* _EXTRACTED RECORDS_:
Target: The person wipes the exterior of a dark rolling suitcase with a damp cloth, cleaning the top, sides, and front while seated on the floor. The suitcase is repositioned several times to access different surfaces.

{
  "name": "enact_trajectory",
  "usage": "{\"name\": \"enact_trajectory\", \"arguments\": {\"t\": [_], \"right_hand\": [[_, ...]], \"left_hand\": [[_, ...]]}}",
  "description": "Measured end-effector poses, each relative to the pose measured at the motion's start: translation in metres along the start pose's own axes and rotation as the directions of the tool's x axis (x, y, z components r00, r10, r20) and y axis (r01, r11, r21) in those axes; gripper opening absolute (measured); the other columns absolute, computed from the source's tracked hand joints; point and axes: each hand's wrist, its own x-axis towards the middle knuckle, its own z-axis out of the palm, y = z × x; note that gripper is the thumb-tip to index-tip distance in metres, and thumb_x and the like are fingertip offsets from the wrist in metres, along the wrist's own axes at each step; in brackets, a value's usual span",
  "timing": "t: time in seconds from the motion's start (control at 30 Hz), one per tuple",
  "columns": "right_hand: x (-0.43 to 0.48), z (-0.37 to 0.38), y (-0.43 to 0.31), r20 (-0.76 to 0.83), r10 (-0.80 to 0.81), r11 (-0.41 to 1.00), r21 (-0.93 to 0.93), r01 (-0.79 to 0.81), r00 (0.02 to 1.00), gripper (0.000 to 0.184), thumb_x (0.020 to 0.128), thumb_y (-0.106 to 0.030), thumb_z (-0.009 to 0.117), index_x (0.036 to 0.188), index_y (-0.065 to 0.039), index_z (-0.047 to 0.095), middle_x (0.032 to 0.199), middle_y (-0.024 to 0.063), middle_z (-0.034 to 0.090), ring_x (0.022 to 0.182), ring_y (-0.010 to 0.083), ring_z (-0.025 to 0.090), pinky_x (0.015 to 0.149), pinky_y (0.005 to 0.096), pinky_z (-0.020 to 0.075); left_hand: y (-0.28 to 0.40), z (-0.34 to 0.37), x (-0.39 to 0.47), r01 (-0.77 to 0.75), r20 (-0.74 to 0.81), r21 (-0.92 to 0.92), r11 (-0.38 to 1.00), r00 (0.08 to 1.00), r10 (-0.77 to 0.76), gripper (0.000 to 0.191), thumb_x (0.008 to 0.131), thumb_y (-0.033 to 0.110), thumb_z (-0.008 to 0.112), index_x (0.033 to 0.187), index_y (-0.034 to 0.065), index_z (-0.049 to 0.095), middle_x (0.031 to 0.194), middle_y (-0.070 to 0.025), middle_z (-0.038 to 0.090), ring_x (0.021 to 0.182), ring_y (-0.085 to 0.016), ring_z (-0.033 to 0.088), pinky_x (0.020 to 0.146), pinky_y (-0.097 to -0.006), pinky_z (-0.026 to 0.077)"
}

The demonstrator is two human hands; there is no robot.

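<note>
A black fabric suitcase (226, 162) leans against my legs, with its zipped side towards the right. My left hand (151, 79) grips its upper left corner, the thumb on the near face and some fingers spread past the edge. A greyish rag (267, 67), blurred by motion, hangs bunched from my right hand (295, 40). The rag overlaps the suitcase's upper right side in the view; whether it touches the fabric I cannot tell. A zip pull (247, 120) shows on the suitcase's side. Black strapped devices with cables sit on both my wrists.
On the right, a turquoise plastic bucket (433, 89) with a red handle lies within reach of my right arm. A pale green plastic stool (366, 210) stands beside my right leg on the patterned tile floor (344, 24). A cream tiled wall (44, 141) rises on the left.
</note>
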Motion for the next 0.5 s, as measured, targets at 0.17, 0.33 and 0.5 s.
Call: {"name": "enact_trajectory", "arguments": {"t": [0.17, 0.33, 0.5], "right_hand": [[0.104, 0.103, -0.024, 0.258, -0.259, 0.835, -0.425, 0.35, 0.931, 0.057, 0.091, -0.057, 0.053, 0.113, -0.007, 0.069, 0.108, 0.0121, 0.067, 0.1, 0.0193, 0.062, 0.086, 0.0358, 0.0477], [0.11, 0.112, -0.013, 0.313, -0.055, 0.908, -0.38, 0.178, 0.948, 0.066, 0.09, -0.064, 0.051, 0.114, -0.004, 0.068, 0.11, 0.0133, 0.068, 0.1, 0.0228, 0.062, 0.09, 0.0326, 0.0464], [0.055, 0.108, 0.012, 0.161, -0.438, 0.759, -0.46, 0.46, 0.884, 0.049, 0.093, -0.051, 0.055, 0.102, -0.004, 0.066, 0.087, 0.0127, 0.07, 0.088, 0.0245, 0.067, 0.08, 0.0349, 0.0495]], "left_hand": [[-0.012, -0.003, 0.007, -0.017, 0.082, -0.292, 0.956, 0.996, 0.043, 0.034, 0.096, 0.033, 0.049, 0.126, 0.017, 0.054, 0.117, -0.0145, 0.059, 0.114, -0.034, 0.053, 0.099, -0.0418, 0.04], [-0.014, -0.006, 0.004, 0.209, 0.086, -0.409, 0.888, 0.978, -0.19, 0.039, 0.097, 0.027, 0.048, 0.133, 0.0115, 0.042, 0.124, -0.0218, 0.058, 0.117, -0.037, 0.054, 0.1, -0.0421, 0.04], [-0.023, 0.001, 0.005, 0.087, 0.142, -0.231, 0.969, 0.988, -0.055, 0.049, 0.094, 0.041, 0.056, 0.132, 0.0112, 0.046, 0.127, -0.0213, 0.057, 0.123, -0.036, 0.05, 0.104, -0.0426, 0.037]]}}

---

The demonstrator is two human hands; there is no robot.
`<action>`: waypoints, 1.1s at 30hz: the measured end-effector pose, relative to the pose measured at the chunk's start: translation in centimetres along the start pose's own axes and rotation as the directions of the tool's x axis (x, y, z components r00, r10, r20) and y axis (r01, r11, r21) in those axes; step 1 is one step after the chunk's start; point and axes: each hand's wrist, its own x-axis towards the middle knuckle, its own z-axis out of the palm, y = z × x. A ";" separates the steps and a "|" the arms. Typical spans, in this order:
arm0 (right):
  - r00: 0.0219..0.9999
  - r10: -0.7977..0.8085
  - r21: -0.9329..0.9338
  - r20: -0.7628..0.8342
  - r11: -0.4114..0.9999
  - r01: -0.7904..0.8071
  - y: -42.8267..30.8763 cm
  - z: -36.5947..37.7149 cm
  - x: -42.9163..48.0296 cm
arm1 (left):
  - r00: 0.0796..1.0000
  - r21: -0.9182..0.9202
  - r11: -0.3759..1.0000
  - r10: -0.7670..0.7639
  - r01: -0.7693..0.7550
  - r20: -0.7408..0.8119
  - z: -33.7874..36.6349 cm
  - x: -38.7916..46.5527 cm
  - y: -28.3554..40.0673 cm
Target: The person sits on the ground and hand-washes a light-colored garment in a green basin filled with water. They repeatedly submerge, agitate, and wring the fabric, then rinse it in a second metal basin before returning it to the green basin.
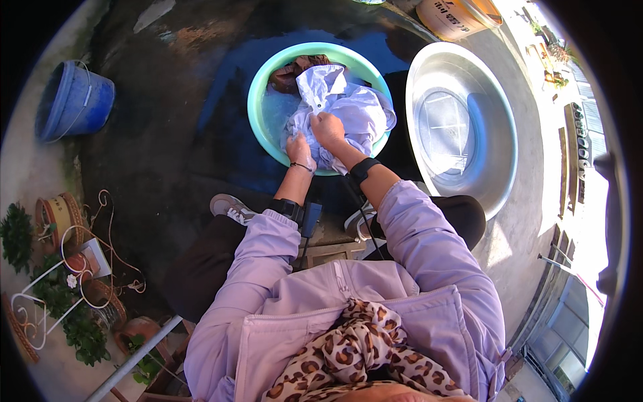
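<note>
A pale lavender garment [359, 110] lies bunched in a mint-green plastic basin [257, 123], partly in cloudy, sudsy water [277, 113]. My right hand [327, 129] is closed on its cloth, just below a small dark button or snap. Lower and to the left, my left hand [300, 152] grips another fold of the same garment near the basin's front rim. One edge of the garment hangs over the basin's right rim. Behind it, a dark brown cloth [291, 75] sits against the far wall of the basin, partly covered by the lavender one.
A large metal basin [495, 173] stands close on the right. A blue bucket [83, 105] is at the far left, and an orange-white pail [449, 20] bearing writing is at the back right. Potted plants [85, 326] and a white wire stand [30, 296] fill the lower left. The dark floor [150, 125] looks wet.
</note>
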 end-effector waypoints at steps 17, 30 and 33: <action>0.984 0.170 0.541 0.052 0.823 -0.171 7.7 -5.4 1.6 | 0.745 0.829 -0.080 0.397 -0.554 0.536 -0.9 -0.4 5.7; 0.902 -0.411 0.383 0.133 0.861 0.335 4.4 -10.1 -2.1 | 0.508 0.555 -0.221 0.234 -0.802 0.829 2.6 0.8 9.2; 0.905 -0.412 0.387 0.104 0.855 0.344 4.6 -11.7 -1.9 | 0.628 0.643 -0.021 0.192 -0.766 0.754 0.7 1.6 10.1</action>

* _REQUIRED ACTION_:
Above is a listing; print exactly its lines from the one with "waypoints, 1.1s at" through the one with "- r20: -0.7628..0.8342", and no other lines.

* _ANSWER SECTION_:
`<action>`: waypoints, 1.1s at 30hz: the measured end-effector pose, relative to the pose measured at the chunk's start: translation in centimetres along the start pose's own axes and rotation as the directions of the tool's x axis (x, y, z components r00, r10, r20) and y axis (r01, r11, r21) in those axes; step 1 is one step after the chunk's start; point and axes: each hand's wrist, its own x-axis towards the middle knuckle, its own z-axis out of the palm, y = z × x. A ";" separates the steps and a "|" the arms. Typical spans, in this order:
arm0 (right):
  - r00: 0.0219..0.9999
  - r10: -0.7977..0.8085
  - r21: -0.9329..0.9338
  - r20: -0.7628..0.8342

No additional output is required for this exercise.